TO DO: I need the number of lines in the listing below that contain "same", and only that number.

──────── DATASET SECTION

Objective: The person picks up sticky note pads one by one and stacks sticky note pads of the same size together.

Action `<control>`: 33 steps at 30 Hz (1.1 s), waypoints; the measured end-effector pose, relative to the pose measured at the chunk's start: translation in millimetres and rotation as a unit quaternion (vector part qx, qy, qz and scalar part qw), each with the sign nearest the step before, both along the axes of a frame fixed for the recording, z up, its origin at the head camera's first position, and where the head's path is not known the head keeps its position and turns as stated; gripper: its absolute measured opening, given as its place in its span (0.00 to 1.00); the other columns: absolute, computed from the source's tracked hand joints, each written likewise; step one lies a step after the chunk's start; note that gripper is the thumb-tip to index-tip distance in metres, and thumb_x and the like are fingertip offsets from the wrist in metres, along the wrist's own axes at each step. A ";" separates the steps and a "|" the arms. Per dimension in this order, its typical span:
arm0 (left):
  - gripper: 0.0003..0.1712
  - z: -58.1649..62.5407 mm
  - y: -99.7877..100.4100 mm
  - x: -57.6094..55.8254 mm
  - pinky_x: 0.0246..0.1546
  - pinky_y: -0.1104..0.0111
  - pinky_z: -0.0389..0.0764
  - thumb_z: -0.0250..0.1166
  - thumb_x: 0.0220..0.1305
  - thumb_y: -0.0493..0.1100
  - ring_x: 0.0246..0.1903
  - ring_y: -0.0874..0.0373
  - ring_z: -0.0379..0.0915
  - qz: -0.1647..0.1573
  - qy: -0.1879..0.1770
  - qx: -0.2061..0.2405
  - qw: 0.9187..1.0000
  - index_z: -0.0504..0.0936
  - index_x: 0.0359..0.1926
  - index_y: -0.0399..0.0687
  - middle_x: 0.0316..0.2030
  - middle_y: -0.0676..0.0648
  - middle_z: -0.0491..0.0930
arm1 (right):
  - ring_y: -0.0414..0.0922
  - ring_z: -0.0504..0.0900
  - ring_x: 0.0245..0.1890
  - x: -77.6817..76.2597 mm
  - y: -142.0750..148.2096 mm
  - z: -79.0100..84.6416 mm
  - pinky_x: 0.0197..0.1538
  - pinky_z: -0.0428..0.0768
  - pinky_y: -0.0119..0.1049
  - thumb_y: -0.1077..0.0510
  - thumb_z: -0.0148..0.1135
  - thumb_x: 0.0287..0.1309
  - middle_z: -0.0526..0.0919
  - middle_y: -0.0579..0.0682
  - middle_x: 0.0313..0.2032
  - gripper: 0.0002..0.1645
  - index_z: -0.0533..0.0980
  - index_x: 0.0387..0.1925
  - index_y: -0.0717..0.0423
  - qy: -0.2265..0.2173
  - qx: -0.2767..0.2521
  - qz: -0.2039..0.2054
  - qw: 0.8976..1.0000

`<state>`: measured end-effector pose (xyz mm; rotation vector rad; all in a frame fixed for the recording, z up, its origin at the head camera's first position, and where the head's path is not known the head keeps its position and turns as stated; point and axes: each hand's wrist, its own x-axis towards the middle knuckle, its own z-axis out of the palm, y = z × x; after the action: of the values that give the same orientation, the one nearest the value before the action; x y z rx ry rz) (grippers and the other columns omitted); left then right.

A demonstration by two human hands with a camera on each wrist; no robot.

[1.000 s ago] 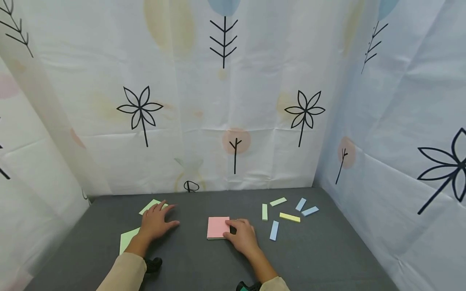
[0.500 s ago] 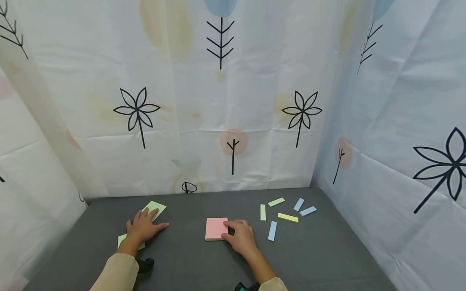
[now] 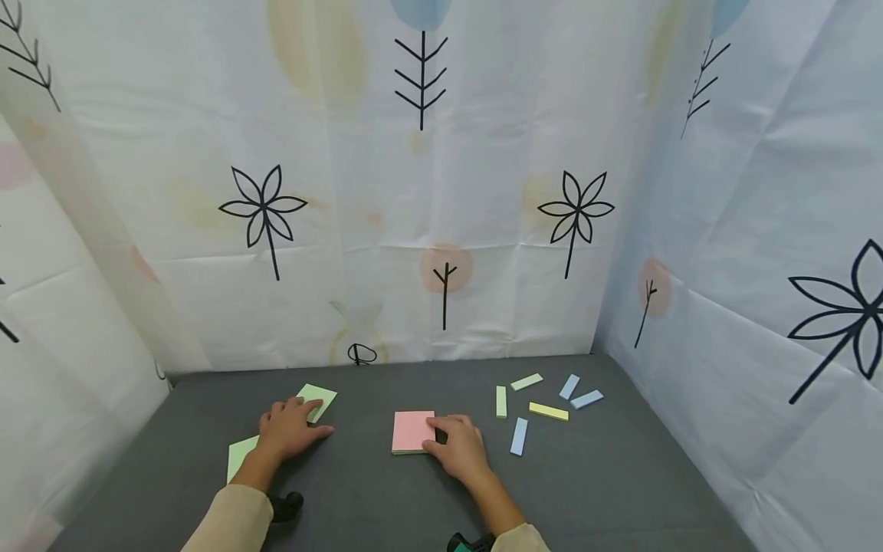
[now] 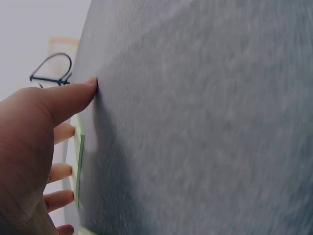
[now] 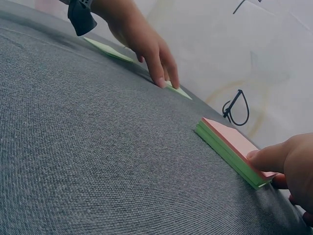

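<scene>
My left hand (image 3: 285, 431) reaches over a pale green square note (image 3: 320, 395), fingers extended and touching it; the thumb points out to the right. In the left wrist view the fingertips (image 4: 61, 171) lie along the note's edge. Another green square note (image 3: 240, 455) lies nearer, partly covered by my left wrist. At the middle, a stack of square notes (image 3: 411, 431), pink on top and green beneath, rests on the table. My right hand (image 3: 459, 451) holds it at its right edge; in the right wrist view the thumb (image 5: 268, 157) presses the top and another finger is at the side.
Right of the stack lie several small paper strips: green strips (image 3: 501, 402), a yellow strip (image 3: 549, 412) and blue strips (image 3: 519, 437). The grey table (image 3: 359, 498) ends at a patterned white curtain (image 3: 372, 307) behind and at both sides.
My left hand first shifted left and nearer, then back right and slightly away. The far green note has slid to the right under its fingers. The right hand and the stack stay in place.
</scene>
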<state>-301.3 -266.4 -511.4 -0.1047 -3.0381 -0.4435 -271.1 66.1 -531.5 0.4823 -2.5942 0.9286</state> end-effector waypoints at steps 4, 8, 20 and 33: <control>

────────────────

SOLUTION: 2